## What to produce
Filter these entries down to the lines that hold the word "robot", and show each of them.

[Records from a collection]
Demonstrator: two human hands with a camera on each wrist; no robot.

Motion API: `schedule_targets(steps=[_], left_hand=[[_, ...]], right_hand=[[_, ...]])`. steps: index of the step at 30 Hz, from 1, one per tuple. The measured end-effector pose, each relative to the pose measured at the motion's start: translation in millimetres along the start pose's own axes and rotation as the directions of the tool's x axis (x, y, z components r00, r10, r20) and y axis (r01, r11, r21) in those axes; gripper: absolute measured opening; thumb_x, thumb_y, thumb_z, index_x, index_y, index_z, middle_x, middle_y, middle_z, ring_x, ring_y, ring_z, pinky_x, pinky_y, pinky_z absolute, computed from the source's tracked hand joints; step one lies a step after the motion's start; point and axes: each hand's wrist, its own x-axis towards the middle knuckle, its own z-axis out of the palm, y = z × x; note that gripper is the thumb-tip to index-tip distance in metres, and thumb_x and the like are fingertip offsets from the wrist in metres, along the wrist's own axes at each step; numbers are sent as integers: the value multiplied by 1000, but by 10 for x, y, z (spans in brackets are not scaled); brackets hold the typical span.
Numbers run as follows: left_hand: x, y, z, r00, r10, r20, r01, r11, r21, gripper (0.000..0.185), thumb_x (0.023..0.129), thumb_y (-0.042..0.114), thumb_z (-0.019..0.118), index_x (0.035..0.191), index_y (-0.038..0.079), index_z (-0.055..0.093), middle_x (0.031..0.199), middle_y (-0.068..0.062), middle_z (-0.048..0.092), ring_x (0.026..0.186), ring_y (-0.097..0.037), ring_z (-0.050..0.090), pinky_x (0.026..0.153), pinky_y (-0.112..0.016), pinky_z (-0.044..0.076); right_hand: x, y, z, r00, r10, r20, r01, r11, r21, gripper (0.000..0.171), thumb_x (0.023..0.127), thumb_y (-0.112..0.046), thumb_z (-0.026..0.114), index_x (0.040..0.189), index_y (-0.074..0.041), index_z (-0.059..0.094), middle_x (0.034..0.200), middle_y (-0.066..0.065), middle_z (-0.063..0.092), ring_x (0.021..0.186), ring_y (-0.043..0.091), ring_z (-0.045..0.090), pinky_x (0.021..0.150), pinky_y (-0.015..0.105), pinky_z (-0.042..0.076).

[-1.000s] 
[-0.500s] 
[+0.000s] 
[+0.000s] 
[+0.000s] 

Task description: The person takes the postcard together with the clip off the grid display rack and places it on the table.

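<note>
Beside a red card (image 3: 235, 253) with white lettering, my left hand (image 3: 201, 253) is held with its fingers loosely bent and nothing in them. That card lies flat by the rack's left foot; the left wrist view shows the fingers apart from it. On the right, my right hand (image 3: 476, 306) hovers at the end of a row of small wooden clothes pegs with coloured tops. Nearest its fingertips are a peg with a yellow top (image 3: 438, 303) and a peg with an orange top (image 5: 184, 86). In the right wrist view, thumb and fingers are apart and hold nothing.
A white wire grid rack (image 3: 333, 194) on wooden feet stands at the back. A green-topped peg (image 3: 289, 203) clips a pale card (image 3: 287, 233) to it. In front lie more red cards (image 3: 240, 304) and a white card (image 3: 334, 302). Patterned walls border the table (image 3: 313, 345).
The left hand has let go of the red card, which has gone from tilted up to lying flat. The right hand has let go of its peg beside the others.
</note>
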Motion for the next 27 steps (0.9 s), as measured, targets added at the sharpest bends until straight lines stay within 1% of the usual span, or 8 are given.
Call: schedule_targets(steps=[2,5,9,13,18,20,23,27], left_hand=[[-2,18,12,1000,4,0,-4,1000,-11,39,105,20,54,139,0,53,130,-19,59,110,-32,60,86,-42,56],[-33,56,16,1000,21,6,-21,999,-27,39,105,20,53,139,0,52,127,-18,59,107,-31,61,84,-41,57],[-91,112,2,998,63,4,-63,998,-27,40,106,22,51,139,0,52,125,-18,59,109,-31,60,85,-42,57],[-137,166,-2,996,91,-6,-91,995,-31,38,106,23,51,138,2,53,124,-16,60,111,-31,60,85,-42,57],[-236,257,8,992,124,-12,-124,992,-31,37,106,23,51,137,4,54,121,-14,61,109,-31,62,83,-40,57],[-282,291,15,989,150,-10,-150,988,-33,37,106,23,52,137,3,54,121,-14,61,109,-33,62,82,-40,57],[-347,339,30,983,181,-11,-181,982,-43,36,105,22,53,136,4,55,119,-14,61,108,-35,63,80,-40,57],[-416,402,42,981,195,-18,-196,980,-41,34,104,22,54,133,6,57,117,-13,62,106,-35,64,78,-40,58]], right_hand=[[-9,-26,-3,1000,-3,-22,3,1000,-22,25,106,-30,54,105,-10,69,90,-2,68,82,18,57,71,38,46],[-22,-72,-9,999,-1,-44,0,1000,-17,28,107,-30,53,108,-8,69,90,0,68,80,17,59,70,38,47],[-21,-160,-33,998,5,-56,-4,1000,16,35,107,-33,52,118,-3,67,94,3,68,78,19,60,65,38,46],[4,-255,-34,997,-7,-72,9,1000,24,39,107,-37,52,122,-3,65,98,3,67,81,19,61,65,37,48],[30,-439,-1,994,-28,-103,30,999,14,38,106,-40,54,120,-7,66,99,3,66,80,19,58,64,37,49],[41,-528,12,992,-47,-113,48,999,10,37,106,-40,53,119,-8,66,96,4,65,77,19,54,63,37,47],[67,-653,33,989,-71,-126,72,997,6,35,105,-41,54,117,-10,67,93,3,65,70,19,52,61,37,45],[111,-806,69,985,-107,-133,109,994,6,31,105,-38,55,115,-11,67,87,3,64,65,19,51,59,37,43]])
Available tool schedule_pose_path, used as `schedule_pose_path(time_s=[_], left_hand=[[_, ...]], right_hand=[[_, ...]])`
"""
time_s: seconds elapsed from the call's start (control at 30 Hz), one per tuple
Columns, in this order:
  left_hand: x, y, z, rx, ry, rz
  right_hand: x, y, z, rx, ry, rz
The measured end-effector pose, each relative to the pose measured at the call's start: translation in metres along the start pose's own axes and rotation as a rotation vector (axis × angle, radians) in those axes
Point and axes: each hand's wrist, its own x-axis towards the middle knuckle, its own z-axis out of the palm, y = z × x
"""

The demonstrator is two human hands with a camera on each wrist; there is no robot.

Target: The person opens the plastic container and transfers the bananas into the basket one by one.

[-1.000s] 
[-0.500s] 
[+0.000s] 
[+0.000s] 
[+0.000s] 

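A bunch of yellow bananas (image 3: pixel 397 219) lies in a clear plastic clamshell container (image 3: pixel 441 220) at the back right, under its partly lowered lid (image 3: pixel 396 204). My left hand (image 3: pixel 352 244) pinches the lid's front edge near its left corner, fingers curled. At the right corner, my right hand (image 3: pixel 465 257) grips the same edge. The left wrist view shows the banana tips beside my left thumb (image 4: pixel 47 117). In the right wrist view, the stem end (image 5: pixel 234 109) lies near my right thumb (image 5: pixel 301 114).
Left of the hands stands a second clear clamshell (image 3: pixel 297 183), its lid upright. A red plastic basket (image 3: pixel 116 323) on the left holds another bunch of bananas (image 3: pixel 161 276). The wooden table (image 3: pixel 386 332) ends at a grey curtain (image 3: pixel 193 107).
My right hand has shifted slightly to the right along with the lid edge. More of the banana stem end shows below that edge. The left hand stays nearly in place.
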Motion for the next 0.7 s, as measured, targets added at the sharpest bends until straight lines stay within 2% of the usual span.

## Exercise solution
Demonstrator: two human hands with a camera on each wrist; no robot.
The demonstrator is two human hands with a camera on each wrist; there is no robot.

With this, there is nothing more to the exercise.